Aerobic exercise is crucial for health, to strengthen the immune system and most importantly for us with our children with special needs, it helps the brain grow and repair.
When you look at your children, I imagine they are likely to fall into the “busy”, “hyperactive”, “high strung” and “doesn’t sit still” categories. And so you might say to yourself, “Yes, at least they get exercise all day, which is good for their brain!” :-)
But are they really getting aerobic exercise?
Let me share with you a recent anecdote…
Max had been on Sensory Enrichment therapy for almost a year. A twelve-year-old chubby blond curly hair, Max had a passion for lights and would spend the entire day running around the house to switch them on, then check if they were still on, and then keep going around the house on a mission. When Max was not involved in light-switching, he would pace in front of the tv watching the same cartoon or sit at the computer clicking endlessly.
We decided to put Max on a daily aerobic program, involving two walks outside each day and two session of activity in the backyard. Max’s mom was a little doubtful that she would be able to get Max to follow her on a walk. We made suggestions and gradually, both were walking twice daily for longer and longer distances.
The result of the added exercise was a sudden burst of speech, better sleep, better understanding and play capacity.
Usually, movement that happens inside the house is not exercise.
Aerobic exercise is what raises the heart beat and breathing, and involves effort.
Again, aerobic exercise is crucial for health, to strengthen the immune system and most importantly, it helps the brain grow and repair.
Take your child for walks! Go to the park and you will enjoy the additional health benefits too!
If it is too hot to walk, go to the swimming pool, pick the early and late hours of the day, when the sun is low, walk for twenty to thirty minutes. When they get tired sit on the grass, on a bench. Rest, then keep walking.
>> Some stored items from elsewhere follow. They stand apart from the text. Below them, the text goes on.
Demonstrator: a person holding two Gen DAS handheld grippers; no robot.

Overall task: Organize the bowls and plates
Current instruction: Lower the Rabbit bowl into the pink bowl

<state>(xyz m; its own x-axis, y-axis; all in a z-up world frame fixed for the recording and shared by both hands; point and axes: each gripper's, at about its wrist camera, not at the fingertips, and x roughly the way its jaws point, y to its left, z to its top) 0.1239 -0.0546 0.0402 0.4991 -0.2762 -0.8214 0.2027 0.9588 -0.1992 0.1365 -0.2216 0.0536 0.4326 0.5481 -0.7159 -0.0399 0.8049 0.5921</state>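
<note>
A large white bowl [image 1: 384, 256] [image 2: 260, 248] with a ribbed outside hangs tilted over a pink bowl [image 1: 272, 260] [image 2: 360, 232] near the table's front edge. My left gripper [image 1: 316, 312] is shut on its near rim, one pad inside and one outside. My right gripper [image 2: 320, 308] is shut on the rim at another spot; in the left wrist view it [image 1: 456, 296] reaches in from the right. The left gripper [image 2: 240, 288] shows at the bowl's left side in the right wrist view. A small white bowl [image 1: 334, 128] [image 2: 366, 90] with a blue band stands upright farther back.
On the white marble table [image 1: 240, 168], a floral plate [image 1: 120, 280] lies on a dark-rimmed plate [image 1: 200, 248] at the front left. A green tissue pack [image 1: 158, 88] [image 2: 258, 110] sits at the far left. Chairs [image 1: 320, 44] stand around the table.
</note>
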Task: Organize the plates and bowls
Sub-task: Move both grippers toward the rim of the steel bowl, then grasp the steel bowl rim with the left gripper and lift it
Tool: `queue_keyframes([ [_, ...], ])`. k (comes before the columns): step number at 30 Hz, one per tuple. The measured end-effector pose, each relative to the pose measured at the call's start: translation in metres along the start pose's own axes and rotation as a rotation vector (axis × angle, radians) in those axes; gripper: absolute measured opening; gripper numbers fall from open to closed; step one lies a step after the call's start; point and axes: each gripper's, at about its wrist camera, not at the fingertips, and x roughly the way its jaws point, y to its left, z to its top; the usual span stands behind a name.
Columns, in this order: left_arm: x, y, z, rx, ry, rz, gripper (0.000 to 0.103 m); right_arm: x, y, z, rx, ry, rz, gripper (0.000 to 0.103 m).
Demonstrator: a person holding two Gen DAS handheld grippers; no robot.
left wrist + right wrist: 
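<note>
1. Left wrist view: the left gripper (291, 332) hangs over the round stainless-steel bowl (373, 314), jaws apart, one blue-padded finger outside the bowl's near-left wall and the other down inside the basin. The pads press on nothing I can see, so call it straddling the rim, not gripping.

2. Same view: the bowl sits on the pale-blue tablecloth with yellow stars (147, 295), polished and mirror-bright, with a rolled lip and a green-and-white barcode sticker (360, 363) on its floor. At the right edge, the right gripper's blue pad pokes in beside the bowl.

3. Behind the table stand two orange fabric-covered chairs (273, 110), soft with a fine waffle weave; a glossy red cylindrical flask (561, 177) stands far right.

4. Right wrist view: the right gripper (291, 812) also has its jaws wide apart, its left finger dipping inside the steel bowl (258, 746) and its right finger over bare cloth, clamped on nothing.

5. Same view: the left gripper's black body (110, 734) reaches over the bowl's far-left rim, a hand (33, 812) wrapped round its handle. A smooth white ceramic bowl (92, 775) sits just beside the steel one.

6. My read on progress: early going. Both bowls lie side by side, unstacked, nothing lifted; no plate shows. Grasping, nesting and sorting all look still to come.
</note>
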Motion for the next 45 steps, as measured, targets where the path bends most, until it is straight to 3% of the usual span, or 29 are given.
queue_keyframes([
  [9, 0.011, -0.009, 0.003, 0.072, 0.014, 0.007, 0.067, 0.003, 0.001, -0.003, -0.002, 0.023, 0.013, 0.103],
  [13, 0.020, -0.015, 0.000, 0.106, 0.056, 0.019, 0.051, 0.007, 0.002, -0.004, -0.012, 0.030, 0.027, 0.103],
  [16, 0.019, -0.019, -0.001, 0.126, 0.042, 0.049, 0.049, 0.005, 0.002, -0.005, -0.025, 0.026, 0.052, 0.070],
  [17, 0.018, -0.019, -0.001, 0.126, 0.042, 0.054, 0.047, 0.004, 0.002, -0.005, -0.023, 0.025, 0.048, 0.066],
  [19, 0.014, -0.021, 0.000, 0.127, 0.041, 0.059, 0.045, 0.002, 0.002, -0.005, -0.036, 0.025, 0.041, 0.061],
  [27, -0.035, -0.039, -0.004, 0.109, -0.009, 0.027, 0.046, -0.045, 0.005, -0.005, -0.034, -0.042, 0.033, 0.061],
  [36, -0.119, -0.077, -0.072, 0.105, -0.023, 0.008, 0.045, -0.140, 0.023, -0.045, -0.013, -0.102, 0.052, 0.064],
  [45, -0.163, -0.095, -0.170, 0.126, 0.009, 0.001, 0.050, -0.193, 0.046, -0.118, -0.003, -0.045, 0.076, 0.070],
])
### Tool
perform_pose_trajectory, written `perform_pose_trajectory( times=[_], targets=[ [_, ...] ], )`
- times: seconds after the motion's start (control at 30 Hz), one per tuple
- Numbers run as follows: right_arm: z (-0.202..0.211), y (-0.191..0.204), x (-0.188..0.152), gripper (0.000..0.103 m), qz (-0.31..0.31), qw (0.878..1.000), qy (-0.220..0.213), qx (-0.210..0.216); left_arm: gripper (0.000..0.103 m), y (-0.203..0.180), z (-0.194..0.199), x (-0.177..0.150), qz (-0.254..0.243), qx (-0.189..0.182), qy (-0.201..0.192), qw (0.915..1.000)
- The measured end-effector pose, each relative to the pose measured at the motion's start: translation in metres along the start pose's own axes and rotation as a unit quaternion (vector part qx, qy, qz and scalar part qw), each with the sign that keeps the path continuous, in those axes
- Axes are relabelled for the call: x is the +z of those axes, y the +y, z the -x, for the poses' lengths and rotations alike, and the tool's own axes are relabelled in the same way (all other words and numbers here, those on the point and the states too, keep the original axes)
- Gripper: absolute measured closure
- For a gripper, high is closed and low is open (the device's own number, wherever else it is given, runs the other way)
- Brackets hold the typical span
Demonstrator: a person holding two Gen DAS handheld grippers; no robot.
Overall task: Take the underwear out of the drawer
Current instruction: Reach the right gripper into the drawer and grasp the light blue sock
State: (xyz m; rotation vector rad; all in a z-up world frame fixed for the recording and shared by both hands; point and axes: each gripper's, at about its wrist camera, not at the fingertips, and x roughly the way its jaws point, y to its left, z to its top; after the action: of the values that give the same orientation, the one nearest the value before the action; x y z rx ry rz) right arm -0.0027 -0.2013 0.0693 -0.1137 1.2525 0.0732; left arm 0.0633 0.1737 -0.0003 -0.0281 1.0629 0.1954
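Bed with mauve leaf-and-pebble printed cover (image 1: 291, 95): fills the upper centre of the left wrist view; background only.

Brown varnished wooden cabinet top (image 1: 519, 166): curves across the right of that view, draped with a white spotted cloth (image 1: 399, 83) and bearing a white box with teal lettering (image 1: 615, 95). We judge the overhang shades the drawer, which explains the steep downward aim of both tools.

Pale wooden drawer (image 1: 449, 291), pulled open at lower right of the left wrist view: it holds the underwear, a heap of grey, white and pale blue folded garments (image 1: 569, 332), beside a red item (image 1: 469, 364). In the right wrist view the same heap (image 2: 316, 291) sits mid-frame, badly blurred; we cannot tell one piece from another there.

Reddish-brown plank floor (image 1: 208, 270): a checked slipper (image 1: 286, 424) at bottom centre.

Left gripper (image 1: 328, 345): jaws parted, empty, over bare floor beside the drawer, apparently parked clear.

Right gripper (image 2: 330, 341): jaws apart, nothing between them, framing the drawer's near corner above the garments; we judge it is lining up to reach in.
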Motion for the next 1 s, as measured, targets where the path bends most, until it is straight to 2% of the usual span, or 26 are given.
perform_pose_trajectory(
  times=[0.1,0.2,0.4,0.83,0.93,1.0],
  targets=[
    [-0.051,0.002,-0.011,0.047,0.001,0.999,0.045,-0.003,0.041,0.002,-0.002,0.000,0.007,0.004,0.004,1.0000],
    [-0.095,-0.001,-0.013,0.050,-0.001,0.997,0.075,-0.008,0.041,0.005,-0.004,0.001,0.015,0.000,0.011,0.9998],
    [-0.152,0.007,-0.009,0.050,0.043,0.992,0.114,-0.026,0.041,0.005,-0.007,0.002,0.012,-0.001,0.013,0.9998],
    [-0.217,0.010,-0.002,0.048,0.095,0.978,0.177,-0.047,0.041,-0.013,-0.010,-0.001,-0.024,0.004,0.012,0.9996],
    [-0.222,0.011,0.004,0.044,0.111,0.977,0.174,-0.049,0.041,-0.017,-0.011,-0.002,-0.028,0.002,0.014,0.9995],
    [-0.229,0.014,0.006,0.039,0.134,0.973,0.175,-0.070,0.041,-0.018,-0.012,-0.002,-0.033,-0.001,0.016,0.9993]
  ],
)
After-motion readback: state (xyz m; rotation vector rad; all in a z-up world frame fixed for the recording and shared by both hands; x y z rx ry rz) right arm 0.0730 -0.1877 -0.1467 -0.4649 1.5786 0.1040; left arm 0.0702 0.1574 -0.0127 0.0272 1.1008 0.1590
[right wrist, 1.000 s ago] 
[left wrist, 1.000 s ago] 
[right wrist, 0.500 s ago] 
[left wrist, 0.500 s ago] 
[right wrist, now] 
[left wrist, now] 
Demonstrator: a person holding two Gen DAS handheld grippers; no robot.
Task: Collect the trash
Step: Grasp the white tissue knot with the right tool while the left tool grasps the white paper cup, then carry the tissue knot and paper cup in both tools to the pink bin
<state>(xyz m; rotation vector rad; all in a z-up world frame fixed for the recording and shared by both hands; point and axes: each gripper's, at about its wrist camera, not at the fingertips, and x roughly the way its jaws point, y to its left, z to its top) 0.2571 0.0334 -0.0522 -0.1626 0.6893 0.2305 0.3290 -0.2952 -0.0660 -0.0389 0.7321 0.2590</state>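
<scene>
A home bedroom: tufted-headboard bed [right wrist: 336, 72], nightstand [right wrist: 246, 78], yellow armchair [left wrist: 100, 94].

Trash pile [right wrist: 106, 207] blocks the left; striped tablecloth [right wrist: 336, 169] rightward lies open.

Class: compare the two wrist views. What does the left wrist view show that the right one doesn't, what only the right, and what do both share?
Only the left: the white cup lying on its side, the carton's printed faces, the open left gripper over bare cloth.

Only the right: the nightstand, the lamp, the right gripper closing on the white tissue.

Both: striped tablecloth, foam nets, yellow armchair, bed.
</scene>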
These are only general ideas. The point is, make sure your loved one gets to do something fun, that elevates the heart rate for at least 20 minutes.
We’re not on a diet here, we’re on a mission to help the brain repair itself.
It’s free! It’s available everywhere in the world! You can do it! You MUST do it!
Here is some reading material if you would like:
- Carl W. Cotman, Nicole C. Berchtold and Lori-Ann Christie. “Exercise Builds Brain Health: Key Roles of Growth Factor Cascades and Inflammation.” Trends in Neurosciences 30, no. 9 (2007): 464-72.
- Seo TB, Kim BK, Ko IG, Kim DH, Shin MS, Kim CJ, Yoon JH, Kim H. “Effect of Treadmill Exercise on Purkinje Cell Loss and Astrocytic Reaction in the Cerebellum After Traumatic Brain Injury.” Neuroscience Letter Epub ahead of print (2010):
- Kotrschal A, Taborsky B. “Environmental Change Enhances Cognitive Abilities in Fish.” Public Library of Science Biology 8, no. 4 (2010):
- Martončíková M, Lievajová K, Orendáčová J, Bla(sh)ko J, Račeková E. “Odor Enrichment Influences Neurogenesis in the Rostral Migratory Stream of Young Rats.” Acta histochemica Epub ahead of print (2010):
Have a blessed day!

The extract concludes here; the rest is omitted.